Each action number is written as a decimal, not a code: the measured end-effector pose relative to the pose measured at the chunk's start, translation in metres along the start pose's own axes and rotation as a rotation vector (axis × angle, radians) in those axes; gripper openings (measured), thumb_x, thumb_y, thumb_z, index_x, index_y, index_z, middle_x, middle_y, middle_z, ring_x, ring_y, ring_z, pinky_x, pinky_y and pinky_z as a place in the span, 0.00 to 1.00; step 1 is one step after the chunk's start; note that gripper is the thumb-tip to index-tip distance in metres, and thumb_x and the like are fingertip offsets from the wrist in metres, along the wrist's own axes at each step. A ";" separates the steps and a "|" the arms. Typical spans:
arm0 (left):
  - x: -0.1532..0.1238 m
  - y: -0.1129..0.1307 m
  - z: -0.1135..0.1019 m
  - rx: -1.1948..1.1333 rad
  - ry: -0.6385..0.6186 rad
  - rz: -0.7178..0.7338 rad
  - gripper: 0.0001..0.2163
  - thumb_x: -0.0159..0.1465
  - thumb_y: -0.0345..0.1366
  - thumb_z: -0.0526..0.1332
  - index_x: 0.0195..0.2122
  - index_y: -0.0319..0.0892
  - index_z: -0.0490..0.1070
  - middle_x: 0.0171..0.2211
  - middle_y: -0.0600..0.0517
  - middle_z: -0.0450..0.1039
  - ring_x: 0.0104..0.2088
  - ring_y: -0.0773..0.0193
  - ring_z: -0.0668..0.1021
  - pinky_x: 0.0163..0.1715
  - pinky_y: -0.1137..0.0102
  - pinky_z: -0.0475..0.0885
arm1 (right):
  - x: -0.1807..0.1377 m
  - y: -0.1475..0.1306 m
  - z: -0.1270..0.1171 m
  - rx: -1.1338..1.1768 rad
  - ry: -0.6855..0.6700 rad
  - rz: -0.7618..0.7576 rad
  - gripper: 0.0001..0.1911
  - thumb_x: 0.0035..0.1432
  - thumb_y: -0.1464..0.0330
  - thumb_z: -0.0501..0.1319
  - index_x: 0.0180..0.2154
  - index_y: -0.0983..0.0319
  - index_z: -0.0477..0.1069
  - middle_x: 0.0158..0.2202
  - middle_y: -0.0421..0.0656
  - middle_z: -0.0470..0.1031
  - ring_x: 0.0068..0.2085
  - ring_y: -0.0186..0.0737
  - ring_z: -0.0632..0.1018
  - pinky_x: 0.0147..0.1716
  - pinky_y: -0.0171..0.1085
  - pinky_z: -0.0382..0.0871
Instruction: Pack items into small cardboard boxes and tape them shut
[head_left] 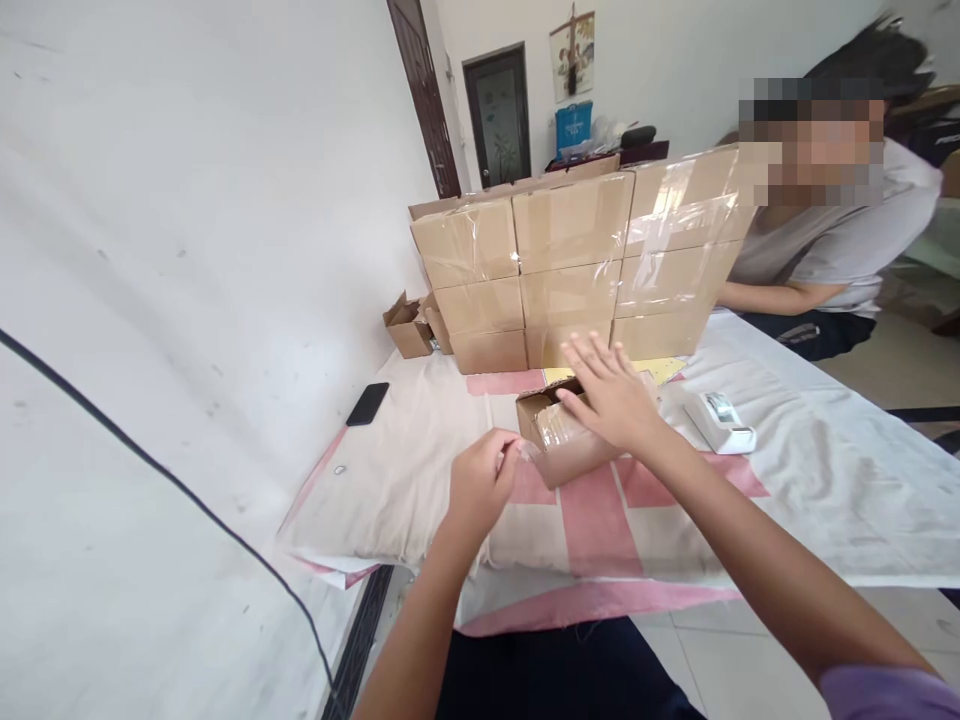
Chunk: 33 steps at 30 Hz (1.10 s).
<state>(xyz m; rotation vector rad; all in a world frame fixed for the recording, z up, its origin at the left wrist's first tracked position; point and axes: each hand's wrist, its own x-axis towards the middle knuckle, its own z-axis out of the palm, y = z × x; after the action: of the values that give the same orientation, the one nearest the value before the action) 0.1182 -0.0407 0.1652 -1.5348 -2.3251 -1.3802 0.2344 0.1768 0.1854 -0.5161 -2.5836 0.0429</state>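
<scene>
A small cardboard box (576, 464) lies on the cloth-covered table in front of me, its left end open with a flap standing up. Clear packing tape (559, 426) runs along its top. My right hand (611, 395) rests flat on the box, fingers stretched out and slightly apart. At the box's left corner, my left hand (484, 478) is closed in a pinch, thumb against fingers, on what looks like the loose end of the clear tape. The box's far right side is partly hidden by my right hand.
Behind the box stands a wall of stacked, taped cartons (574, 225). An open small carton (409, 328) sits at their left. A black phone (368, 404) lies near the left table edge, a white device (720, 422) at the right. Another person (840, 230) sits at the back right.
</scene>
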 end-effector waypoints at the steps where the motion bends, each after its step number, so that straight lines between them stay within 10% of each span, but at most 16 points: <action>1: 0.012 -0.002 -0.005 0.021 -0.015 -0.009 0.09 0.72 0.39 0.55 0.38 0.44 0.73 0.31 0.55 0.75 0.30 0.67 0.74 0.33 0.70 0.64 | 0.014 0.002 0.008 -0.001 -0.156 0.007 0.37 0.71 0.51 0.44 0.73 0.64 0.52 0.74 0.49 0.49 0.76 0.57 0.47 0.73 0.61 0.39; 4: 0.056 -0.013 -0.014 0.014 -0.111 -0.050 0.11 0.71 0.42 0.56 0.35 0.44 0.73 0.24 0.58 0.67 0.26 0.67 0.68 0.30 0.70 0.60 | 0.032 0.003 0.029 0.057 -0.462 0.055 0.43 0.69 0.43 0.42 0.72 0.64 0.54 0.74 0.50 0.50 0.75 0.59 0.48 0.72 0.62 0.41; 12: 0.158 -0.018 0.011 0.158 -0.690 -0.126 0.08 0.61 0.41 0.65 0.28 0.43 0.75 0.30 0.55 0.76 0.32 0.63 0.76 0.30 0.70 0.63 | 0.011 0.008 0.043 0.099 -0.372 0.069 0.41 0.70 0.45 0.44 0.72 0.63 0.55 0.75 0.49 0.49 0.75 0.60 0.47 0.72 0.64 0.41; 19: 0.152 -0.010 0.031 0.396 -0.633 -0.101 0.09 0.60 0.39 0.67 0.25 0.44 0.73 0.26 0.54 0.74 0.31 0.60 0.75 0.31 0.67 0.62 | 0.012 0.015 0.054 0.139 -0.314 0.028 0.41 0.69 0.44 0.46 0.71 0.65 0.57 0.74 0.52 0.52 0.74 0.64 0.48 0.70 0.67 0.42; 23: 0.141 -0.003 0.034 0.601 -0.497 -0.013 0.03 0.62 0.37 0.67 0.32 0.44 0.77 0.45 0.48 0.77 0.47 0.51 0.77 0.45 0.60 0.70 | 0.011 0.008 0.047 0.134 -0.314 0.037 0.39 0.69 0.47 0.48 0.71 0.65 0.58 0.73 0.51 0.54 0.74 0.64 0.49 0.70 0.65 0.42; 27: 0.140 -0.018 0.034 0.542 -0.295 -0.083 0.38 0.54 0.45 0.75 0.64 0.50 0.65 0.69 0.43 0.59 0.66 0.36 0.63 0.60 0.45 0.64 | 0.005 0.019 0.034 0.167 -0.330 0.021 0.44 0.65 0.42 0.52 0.70 0.64 0.58 0.73 0.52 0.54 0.73 0.66 0.51 0.69 0.66 0.44; 33: 0.140 -0.087 0.042 -0.254 -0.809 -0.437 0.27 0.70 0.61 0.50 0.61 0.52 0.71 0.63 0.46 0.71 0.60 0.50 0.75 0.54 0.59 0.74 | -0.016 0.062 0.016 0.170 -0.254 -0.101 0.48 0.48 0.44 0.69 0.67 0.54 0.65 0.64 0.52 0.67 0.62 0.70 0.66 0.62 0.69 0.53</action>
<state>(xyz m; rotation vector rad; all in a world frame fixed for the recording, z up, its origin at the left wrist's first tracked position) -0.0015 0.0794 0.1484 -2.0370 -3.2159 -1.3266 0.2613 0.2290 0.1556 -0.3343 -2.8154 0.3090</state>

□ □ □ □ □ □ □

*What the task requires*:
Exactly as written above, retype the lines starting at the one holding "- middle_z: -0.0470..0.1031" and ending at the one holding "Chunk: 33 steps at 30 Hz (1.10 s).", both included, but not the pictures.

*Answer to the problem*:
  - middle_z: -0.0470..0.1031
  - ring_x: 0.0068..0.2085
  - ring_y: -0.0186..0.0737
  - ring_z: -0.0632..0.1018
  - pinky_x: 0.0147..0.1716
  - pinky_y: -0.0171..0.1085
  - pinky_z: -0.0382..0.0871
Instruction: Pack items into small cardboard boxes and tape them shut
[head_left] 
Chunk: 33 steps at 30 Hz (1.10 s).

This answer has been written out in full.